Kexec Archive on lore.kernel.org
 help / color / mirror / Atom feed
From: Eric DeVolder <eric.devolder@oracle.com>
To: Sourabh Jain <sourabhjain@linux.ibm.com>,
	Thomas Gleixner <tglx@linutronix.de>,
	linux-kernel@vger.kernel.org, x86@kernel.org,
	kexec@lists.infradead.org, ebiederm@xmission.com,
	dyoung@redhat.com, bhe@redhat.com, vgoyal@redhat.com
Cc: mingo@redhat.com, bp@alien8.de, dave.hansen@linux.intel.com,
	hpa@zytor.com, nramas@linux.microsoft.com,
	thomas.lendacky@amd.com, robh@kernel.org, efault@gmx.de,
	rppt@kernel.org, david@redhat.com, konrad.wilk@oracle.com,
	boris.ostrovsky@oracle.com
Subject: Re: [PATCH v18 5/7] kexec: exclude hot remove cpu from elfcorehdr notes
Date: Fri, 10 Feb 2023 18:35:09 -0600	[thread overview]
Message-ID: <b3d5c730-60ee-8f1c-978c-e3df41e3a3f1@oracle.com> (raw)

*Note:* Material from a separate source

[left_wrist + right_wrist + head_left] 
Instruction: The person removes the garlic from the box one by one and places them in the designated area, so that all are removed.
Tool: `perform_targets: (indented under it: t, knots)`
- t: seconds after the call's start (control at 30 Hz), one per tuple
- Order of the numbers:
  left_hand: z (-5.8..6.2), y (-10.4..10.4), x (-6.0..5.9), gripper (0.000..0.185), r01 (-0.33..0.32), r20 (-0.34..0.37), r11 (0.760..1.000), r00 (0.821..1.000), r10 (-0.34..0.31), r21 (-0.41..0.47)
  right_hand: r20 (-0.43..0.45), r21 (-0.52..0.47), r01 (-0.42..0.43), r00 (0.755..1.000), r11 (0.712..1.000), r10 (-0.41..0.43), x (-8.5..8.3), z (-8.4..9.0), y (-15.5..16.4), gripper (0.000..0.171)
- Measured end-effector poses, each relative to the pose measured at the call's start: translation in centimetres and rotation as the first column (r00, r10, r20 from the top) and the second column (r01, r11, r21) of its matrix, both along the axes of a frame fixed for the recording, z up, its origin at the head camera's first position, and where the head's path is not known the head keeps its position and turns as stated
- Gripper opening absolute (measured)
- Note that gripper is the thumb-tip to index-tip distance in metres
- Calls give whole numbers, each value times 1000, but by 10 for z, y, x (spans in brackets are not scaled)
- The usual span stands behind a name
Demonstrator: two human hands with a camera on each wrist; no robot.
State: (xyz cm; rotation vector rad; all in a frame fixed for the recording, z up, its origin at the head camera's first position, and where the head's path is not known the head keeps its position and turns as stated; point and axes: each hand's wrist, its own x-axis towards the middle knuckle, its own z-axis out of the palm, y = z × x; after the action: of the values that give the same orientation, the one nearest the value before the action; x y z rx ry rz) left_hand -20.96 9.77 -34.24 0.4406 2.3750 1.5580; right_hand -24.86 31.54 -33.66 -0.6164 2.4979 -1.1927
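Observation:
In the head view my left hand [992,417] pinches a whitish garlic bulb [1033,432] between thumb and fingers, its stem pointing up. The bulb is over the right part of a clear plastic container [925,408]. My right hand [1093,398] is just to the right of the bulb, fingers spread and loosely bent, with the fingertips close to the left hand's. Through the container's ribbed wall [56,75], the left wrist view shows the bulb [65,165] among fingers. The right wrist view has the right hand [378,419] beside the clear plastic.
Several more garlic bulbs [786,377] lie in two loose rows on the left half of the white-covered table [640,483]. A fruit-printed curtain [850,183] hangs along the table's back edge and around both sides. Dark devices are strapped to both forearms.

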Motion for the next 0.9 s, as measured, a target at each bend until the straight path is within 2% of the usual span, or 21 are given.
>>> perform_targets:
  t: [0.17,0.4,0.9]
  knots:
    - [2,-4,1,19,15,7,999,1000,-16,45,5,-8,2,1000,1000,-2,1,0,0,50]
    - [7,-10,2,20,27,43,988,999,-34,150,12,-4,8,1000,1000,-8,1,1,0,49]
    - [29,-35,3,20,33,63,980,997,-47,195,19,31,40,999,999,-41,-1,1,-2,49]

In-Reply-To: <18c57fd0-2ad0-361a-9a53-ac49c372f021@linux.ibm.com>



On 2/10/23 00:29, Sourabh Jain wrote:
> 
> On 10/02/23 01:09, Eric DeVolder wrote:
>>
>>
>> On 2/9/23 12:43, Sourabh Jain wrote:
>>> Hello Eric,
>>>
>>> On 09/02/23 23:01, Eric DeVolder wrote:
>>>>
>>>>
>>>> On 2/8/23 07:44, Thomas Gleixner wrote:
>>>>> Eric!
>>>>>
>>>>> On Tue, Feb 07 2023 at 11:23, Eric DeVolder wrote:
>>>>>> On 2/1/23 05:33, Thomas Gleixner wrote:
>>>>>>
>>>>>> So my latest solution is introduce two new CPUHP states, CPUHP_AP_ELFCOREHDR_ONLINE
>>>>>> for onlining and CPUHP_BP_ELFCOREHDR_OFFLINE for offlining. I'm open to better names.
>>>>>>
>>>>>> The CPUHP_AP_ELFCOREHDR_ONLINE needs to be placed after CPUHP_BRINGUP_CPU. My
>>>>>> attempts at locating this state failed when inside the STARTING section, so I located
>>>>>> this just inside the ONLINE sectoin. The crash hotplug handler is registered on
>>>>>> this state as the callback for the .startup method.
>>>>>>
>>>>>> The CPUHP_BP_ELFCOREHDR_OFFLINE needs to be placed before CPUHP_TEARDOWN_CPU, and I
>>>>>> placed it at the end of the PREPARE section. This crash hotplug handler is also
>>>>>> registered on this state as the callback for the .teardown method.
>>>>>
>>>>> TBH, that's still overengineered. Something like this:
>>>>>
>>>>> bool cpu_is_alive(unsigned int cpu)
>>>>> {
>>>>>     struct cpuhp_cpu_state *st = per_cpu_ptr(&cpuhp_state, cpu);
>>>>>
>>>>>     return data_race(st->state) <= CPUHP_AP_IDLE_DEAD;
>>>>> }
>>>>>
>>>>> and use this to query the actual state at crash time. That spares all
>>>>> those callback heuristics.
>>>>>
>>>>>> I'm making my way though percpu crash_notes, elfcorehdr, vmcoreinfo,
>>>>>> makedumpfile and (the consumer of it all) the userspace crash utility,
>>>>>> in order to understand the impact of moving from for_each_present_cpu()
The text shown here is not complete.